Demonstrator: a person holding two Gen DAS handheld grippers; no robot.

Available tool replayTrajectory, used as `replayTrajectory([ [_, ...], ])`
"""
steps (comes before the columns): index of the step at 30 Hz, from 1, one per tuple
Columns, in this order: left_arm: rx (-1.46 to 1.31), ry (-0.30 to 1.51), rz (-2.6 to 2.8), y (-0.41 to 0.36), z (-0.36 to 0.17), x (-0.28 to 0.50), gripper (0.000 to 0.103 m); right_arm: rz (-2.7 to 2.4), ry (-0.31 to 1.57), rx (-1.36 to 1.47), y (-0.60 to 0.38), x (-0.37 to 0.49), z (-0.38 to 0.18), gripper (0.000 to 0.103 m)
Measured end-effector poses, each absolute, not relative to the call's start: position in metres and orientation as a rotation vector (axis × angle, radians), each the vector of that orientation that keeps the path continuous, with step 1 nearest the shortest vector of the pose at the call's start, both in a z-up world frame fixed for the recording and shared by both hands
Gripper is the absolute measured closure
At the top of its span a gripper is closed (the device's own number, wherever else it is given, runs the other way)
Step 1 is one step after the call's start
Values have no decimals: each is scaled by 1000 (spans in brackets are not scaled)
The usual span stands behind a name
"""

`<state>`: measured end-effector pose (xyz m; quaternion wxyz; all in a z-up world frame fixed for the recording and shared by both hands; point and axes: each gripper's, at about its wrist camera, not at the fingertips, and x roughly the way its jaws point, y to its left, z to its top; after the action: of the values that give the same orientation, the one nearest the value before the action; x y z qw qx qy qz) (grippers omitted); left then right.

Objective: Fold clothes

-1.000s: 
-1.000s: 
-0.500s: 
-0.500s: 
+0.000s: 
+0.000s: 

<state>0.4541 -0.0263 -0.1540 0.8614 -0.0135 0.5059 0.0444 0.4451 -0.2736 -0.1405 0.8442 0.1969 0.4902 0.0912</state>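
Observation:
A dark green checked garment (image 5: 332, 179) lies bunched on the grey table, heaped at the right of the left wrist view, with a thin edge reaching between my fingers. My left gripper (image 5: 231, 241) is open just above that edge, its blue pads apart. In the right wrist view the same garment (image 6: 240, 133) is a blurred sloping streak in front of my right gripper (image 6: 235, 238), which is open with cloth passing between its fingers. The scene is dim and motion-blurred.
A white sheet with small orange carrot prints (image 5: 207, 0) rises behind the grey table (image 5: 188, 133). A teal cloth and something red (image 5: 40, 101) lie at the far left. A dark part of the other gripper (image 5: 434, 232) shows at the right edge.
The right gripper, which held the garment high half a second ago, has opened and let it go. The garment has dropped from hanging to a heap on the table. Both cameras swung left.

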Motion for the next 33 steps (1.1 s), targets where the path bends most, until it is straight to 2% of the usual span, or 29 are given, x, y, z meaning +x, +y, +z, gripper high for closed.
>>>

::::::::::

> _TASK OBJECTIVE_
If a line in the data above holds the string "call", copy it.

> _YOUR SOLUTION_
Measured end-effector poses, each absolute, not relative to the call's start: position in metres and orientation as a rotation vector (axis × angle, radians), each the vector of that orientation that keeps the path continuous, with step 1 nearest the shortest vector of the pose at the call's start, both in a z-up world frame fixed for the recording and shared by both hands
Step 1 is one step after the call's start

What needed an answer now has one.